[Start of Attachment]

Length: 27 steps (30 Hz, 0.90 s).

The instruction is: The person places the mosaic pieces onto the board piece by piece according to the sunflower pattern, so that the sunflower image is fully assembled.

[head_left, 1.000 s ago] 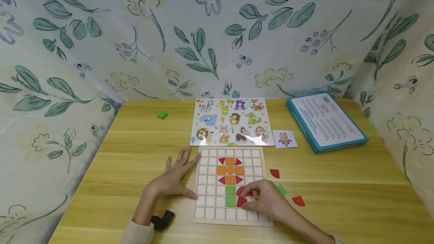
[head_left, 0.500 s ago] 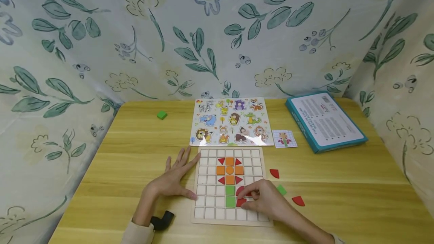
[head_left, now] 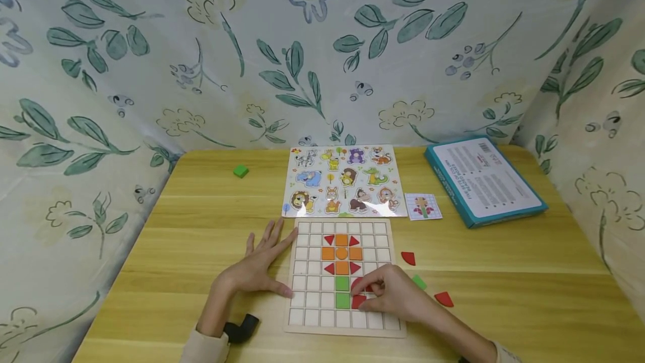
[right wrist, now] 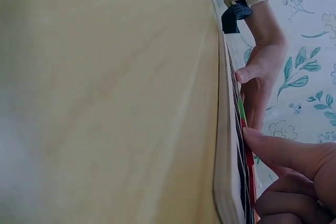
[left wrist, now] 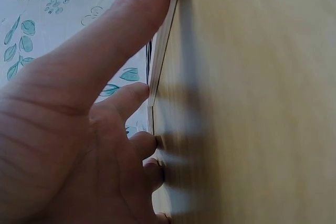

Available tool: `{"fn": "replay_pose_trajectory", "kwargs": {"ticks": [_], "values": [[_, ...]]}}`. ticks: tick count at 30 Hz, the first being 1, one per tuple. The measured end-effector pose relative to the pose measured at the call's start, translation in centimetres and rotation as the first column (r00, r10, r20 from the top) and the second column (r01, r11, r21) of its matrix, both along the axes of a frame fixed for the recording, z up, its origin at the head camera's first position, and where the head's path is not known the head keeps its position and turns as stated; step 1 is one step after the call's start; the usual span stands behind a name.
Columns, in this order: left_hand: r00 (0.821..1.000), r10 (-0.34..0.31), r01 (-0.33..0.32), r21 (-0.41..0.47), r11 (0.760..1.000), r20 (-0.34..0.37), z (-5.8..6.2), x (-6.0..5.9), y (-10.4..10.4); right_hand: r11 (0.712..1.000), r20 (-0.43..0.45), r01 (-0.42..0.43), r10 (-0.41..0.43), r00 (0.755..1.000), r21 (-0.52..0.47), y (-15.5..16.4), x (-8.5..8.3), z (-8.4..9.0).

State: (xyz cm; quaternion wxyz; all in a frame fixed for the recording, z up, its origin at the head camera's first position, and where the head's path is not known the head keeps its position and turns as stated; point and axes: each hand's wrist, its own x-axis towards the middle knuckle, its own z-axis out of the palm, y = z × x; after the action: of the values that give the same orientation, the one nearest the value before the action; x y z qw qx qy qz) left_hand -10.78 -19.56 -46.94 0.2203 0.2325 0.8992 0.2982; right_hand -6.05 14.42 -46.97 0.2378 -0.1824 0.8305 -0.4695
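A wooden grid board [head_left: 304, 316] lies on the table with orange, green and red pieces in its cells. My left hand [head_left: 254, 265] is spread at its left edge, thumb and index finger reaching the frame; in the left wrist view that hand [left wrist: 79, 119] shows beside the board's rim. My right hand [head_left: 395, 294] is over the lower right cells. Its thumb and index finger pinch a red quarter-circle piece [head_left: 358, 302] right of the lower green square [head_left: 342, 299]. More red pieces above it are partly hidden by the fingers. In the right wrist view, the thumb [right wrist: 273, 148] touches red.
Two loose red quarter-circles [head_left: 409, 258] and a green piece [head_left: 419, 282] lie right of the board. A pattern card [head_left: 423, 206], animal puzzle [head_left: 345, 181] and teal box [head_left: 486, 181] are behind. A green block [head_left: 241, 171] sits far left, a black object [head_left: 243, 328] near the left wrist.
The red quarter-circle under my right fingertips has turned and settled flatter into its cell. My right hand has shifted only slightly; the left hand has stayed at the board's edge.
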Motion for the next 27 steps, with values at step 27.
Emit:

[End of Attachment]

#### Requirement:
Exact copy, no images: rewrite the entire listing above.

#### Solution to this problem:
Length: 27 steps (30 Hz, 0.90 s).

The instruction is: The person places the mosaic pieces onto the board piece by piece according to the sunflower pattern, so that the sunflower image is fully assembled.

[head_left, 1.000 s ago] 
[head_left, 0.500 s ago] 
[head_left, now] 
[right wrist, now] 
[left wrist, now] 

Available tool: `{"fn": "replay_pose_trajectory", "kwargs": {"ticks": [_], "values": [[_, ...]]}}`. ticks: tick count at 30 Hz, the first being 1, one per tuple. The measured end-effector pose relative to the pose measured at the call's start, translation in centimetres and rotation as the first column (r00, r10, r20 from the top) and the second column (r01, r11, r21) of its matrix, both along the axes of a frame fixed for the recording, z up, its origin at the head camera's first position, and where the head's path is not known the head keeps its position and turns as stated; step 1 is one step after the call's start; the usual span stands behind a name.
Columns, in this order: left_hand: r00 (0.821..1.000), r10 (-0.34..0.31), r01 (-0.33..0.32), r21 (-0.41..0.47), r11 (0.760..1.000), r20 (-0.34..0.37), z (-5.8..6.2), x (-6.0..5.9), y (-10.4..10.4); right_hand: r11 (0.712..1.000), r20 (-0.43..0.45), r01 (-0.42..0.43), r10 (-0.41..0.43), r00 (0.755..1.000), r21 (-0.52..0.47), y (-15.5..16.4), x (-8.5..8.3), z (-8.4..9.0).

State: (xyz cm; quaternion wxyz; all in a frame fixed for the recording, z up, its origin at the head camera's first position, and where the head's path is not known the head keeps its position and turns as stated; point and axes: each hand's wrist, its own x-axis towards the middle knuckle, its own z-axis out of the palm, y = z × x; after the action: of the values that give the same orientation, the one nearest the value before the action; x y z qw qx qy qz) left_hand -10.78 -19.56 -46.94 0.2203 0.2325 0.8992 0.2982; right_hand -6.05 14.42 -46.97 0.2378 -0.1824 0.8305 -0.4695
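A wooden grid board [head_left: 304, 316] lies on the table with orange, green and red pieces in its cells. My left hand [head_left: 254, 265] is spread at its left edge, thumb and index finger reaching the frame; in the left wrist view that hand [left wrist: 79, 119] shows beside the board's rim. My right hand [head_left: 395, 294] is over the lower right cells. Its thumb and index finger pinch a red quarter-circle piece [head_left: 358, 302] right of the lower green square [head_left: 342, 299]. More red pieces above it are partly hidden by the fingers. In the right wrist view, the thumb [right wrist: 273, 148] touches red.
Two loose red quarter-circles [head_left: 409, 258] and a green piece [head_left: 419, 282] lie right of the board. A pattern card [head_left: 423, 206], animal puzzle [head_left: 345, 181] and teal box [head_left: 486, 181] are behind. A green block [head_left: 241, 171] sits far left, a black object [head_left: 243, 328] near the left wrist.
The red quarter-circle under my right fingertips has turned and settled flatter into its cell. My right hand has shifted only slightly; the left hand has stayed at the board's edge.
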Motion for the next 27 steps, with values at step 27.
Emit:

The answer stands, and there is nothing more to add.